"A religião baseia-se principalmente e antes de tudo, no medo. É, em parte, o terror do desconhecido e, em parte, como já o disse, o desejo de sentir que se tem uma espécie de irmão mais velho que se porá do nosso lado em todas as nossas dificuldades e disputas. O medo é a base de toda essa questão: o medo do mistério, o medo da derrota, o medo da morte. O medo é a fonte da crueldade e, por conseguinte, não é de estranhar que a crueldade e a religião tenham andado de mãos dadas. O medo é a base dessas duas coisas. "
Perdi-me, olhei e vi... perdi-me, não encontras tristeza ou revolta, não terá palavra especifica, não terá sentimento... natureza ? Mãe ? Quem é a mãe que faz tal maldade ? Nunca, quando acredito que há mundo, nunca, perdi-me quando te olho nos olhos e vejo que és tu ... serás ? soltei um pouco dessa lágrima salgada, deixei correr, também ela perdida, vida ? Eram muitas, e quem as tirou ... castigo ? Tanta interrogação, ainda há alguém indiferente !!! Ainda há, ou nunca ? Porque pedes tanto, tu consegues ler ? Estás aí ? De fronte para este mar de letras inofencivo e pacifico, estás ?

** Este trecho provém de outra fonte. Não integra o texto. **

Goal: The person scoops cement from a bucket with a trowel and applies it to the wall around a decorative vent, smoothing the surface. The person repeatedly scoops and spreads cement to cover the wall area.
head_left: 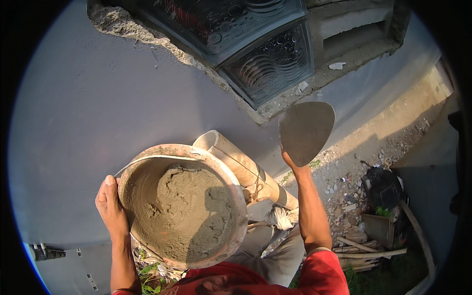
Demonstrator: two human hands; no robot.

Hoje parei, parei a olhar, para a lágrima que chora, as lágrimas de alguém, para a lágrima que chora a dor, e a viagem de nunca mais, ...
Hoje perdi-me, parei, gritei para dentro do nunca, e acreditei que um pequeno gesto para ti, é um grande gesto para um porto de lágrimas que secará só com o tempo... ou talvez ... talvez nunca.